**What this task involves**
Apart from the pictures, return every line of the listing exactly.

**Extracted material**
____
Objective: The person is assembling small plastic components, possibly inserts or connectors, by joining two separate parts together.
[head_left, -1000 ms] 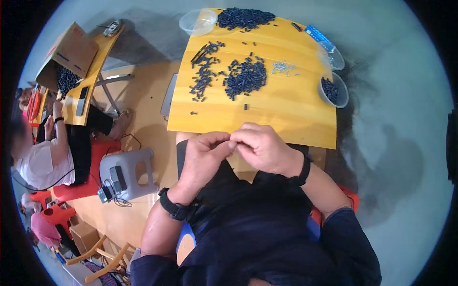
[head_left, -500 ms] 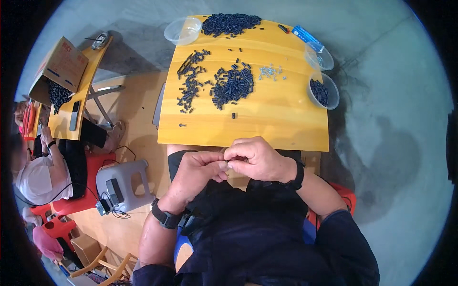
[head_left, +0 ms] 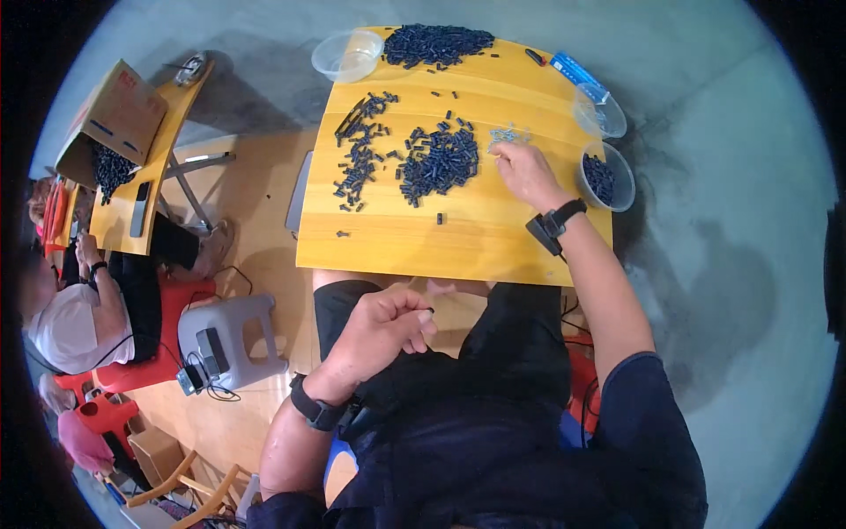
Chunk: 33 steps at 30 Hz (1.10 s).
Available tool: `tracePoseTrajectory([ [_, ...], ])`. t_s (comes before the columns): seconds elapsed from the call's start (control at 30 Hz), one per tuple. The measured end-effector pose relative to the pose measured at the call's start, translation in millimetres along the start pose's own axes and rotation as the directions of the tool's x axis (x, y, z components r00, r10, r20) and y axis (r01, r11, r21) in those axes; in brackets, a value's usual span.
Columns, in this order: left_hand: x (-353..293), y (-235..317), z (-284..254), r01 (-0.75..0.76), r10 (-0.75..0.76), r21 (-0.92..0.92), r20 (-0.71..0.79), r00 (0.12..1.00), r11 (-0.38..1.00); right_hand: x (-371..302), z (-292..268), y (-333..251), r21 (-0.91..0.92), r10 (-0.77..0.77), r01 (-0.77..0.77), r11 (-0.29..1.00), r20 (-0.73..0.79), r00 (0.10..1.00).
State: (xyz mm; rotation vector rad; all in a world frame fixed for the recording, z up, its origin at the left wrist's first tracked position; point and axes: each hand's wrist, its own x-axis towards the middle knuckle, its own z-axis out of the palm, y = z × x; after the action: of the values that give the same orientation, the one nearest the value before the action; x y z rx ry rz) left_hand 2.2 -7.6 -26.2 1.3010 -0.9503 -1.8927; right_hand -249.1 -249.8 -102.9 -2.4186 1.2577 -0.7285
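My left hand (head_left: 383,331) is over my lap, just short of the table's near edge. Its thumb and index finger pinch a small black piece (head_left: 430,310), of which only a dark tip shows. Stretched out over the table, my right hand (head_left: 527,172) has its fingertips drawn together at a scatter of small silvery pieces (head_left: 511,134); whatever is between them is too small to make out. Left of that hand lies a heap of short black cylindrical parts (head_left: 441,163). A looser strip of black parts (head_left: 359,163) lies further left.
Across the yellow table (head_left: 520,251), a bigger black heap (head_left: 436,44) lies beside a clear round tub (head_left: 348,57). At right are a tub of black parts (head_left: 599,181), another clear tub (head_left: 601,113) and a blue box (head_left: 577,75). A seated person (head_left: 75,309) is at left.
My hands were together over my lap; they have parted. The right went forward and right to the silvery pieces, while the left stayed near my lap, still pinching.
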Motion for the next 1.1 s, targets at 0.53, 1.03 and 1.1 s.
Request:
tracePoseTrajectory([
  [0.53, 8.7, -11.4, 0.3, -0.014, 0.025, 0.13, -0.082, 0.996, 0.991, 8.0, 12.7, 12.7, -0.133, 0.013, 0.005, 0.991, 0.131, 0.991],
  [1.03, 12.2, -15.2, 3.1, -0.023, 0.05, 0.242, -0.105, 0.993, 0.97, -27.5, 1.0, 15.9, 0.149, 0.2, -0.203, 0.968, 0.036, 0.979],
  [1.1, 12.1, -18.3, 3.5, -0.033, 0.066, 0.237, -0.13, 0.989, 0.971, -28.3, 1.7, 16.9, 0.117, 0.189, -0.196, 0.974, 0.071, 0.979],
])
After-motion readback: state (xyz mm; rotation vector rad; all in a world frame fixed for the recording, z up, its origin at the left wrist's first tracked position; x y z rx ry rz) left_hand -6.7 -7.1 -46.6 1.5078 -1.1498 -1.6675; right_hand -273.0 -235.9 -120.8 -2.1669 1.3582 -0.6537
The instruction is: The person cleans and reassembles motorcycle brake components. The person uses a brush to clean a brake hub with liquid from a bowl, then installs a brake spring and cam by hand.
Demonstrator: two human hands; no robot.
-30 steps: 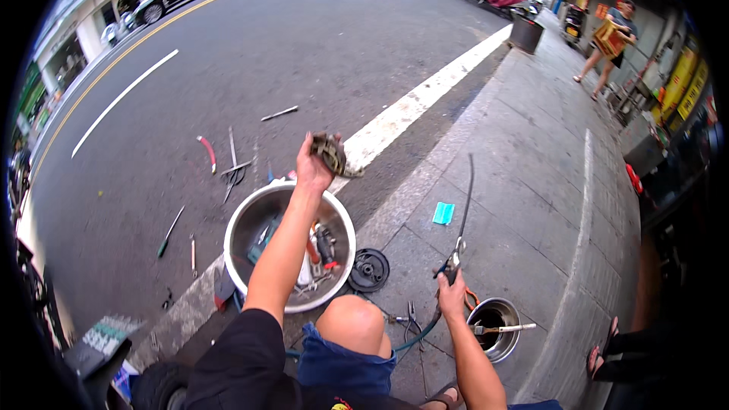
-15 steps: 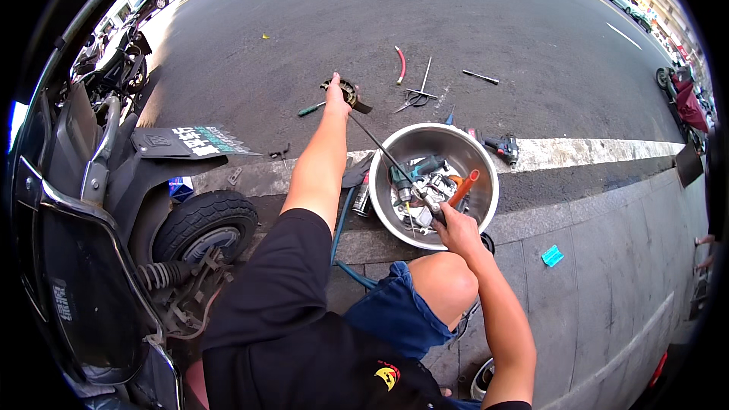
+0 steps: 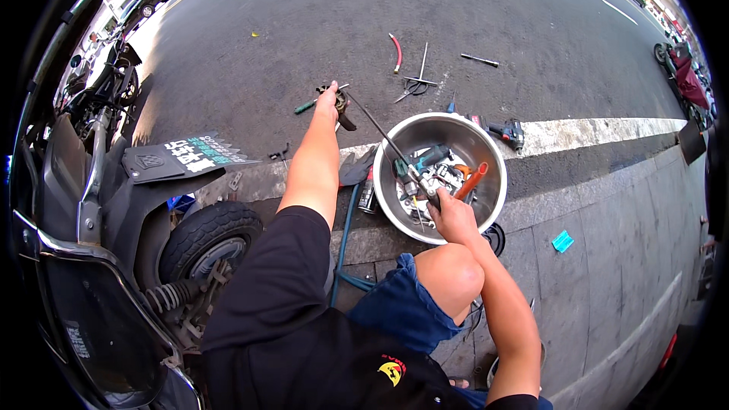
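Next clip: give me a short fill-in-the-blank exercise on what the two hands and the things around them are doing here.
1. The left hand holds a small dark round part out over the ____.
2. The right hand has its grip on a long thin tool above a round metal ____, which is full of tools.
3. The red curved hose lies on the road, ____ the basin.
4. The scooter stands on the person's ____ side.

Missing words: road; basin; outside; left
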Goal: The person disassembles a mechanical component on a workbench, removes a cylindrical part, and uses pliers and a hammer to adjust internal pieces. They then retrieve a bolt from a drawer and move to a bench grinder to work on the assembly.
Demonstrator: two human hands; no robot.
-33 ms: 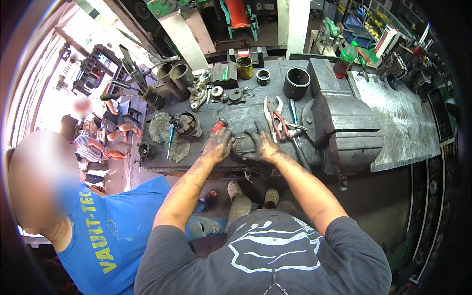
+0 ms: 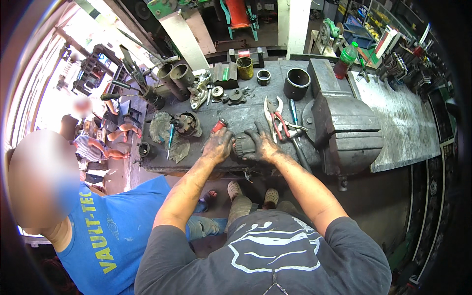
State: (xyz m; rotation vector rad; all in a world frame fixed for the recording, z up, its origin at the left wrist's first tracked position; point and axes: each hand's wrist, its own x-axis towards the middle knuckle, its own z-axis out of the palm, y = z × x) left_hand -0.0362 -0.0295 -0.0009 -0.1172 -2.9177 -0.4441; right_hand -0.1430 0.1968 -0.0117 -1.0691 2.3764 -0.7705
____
**Written reply**
Objective: The person is assembling small plastic components, possibly inserts or connectors, by joining two separate parts together.
[head_left, -1000 ms] 
[head_left, -500 ms] 
[head_left, +0 ms] 
Chunk: 33 steps at 30 Hz (1.10 s).
Available tool: `tracePoseTrajectory([ [_, ...], ])`. t_s (comes before the columns): seconds elapsed from the call's start (control at 30 Hz), one per tuple. The measured end-effector pose relative to the pose measured at the call's start, translation in millimetres along the start pose's own axes and rotation as the directions of the tool's x axis (x, y, z components r00, r10, r20) and y axis (r01, r11, r21) in those axes; in brackets, a value's usual span.
Columns, in this order: left_hand: x (-353..293), y (-235..317), z (-284..254), r01 (-0.75..0.76), r10 (-0.75..0.76), r21 (-0.92..0.92), r20 (-0.71..0.79), r00 (0.12..1.00), r11 (-0.38..1.00); right_hand: x (-371..302), z (-292..268), y (-333..251), r21 (-0.91..0.92), r10 (-0.77..0.77), r01 (-0.77..0.77), r11 (-0.29..1.00), r20 (-0.73..0.79), r00 (0.10..1.00).
State: (xyz mm; rotation vector rad; all in a world frame fixed for the recording, z up, its origin at the left wrist's first tracked position; point and axes: each hand's wrist, its own x-axis towards the middle knuckle, its own z-axis out of the palm, y = z × x; after the action: of the values that give the same orientation, the one nearest the value before the action; x y z rx ry rz) left_hand 2.2 -7.6 -26.2 1.3010 -0.9503 -1.8927; right_hand -249.1 -249.8 -102.9 -2.4186 1.2577 -0.7285
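My left hand (head_left: 383,331) is over my lap, just short of the table's near edge. Its thumb and index finger pinch a small black piece (head_left: 430,310), of which only a dark tip shows. Stretched out over the table, my right hand (head_left: 527,172) has its fingertips drawn together at a scatter of small silvery pieces (head_left: 511,134); whatever is between them is too small to make out. Left of that hand lies a heap of short black cylindrical parts (head_left: 441,163). A looser strip of black parts (head_left: 359,163) lies further left.
Across the yellow table (head_left: 520,251), a bigger black heap (head_left: 436,44) lies beside a clear round tub (head_left: 348,57). At right are a tub of black parts (head_left: 599,181), another clear tub (head_left: 601,113) and a blue box (head_left: 577,75). A seated person (head_left: 75,309) is at left.
My hands were together over my lap; they have parted. The right went forward and right to the silvery pieces, while the left stayed near my lap, still pinching.
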Motion for the next 1.1 s, targets at 0.53, 1.03 and 1.1 s.
Request:
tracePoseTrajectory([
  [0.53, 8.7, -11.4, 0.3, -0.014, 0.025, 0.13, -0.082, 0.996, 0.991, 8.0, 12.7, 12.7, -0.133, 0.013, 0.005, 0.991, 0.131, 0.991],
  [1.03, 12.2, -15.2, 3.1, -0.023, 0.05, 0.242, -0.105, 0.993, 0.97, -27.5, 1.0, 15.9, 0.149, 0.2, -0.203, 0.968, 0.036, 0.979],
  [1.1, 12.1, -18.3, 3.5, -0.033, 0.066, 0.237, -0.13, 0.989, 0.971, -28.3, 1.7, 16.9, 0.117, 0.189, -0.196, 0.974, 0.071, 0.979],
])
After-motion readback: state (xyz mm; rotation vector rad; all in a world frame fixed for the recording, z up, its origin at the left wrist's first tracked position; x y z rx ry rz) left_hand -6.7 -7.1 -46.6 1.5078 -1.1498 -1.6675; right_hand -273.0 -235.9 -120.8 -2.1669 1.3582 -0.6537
The instruction is: The person cleans and reassembles motorcycle brake components. The person uses a brush to clean a brake hub with liquid from a bowl, then installs a brake spring and cam by hand.
Demonstrator: two human hands; no robot.
-30 steps: 
-15 steps: 
+0 steps: 
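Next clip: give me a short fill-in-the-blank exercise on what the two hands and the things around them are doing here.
1. The left hand holds a small dark round part out over the ____.
2. The right hand has its grip on a long thin tool above a round metal ____, which is full of tools.
3. The red curved hose lies on the road, ____ the basin.
4. The scooter stands on the person's ____ side.

Missing words: road; basin; outside; left
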Goal: The person disassembles a mechanical component on a workbench, removes a cylindrical part, and uses pliers and a hammer to adjust internal pieces. They then retrieve a bolt from a drawer and move to a bench grinder to work on the assembly.
Demonstrator: two human hands; no robot.
-33 ms: 
+0 ms: 
State: (xyz m; rotation vector rad; all in a world frame fixed for the recording, z up, its origin at the left wrist's first tracked position; point and axes: each hand's wrist, its own x-axis towards the middle knuckle, its own z-axis out of the palm, y = z × x) left_hand -0.0362 -0.0295 -0.0009 -0.1172 -2.9177 -0.4441; right_hand -0.1430 0.1968 -0.0117 -1.0691 2.3764 -0.7705

This exercise has no more to it.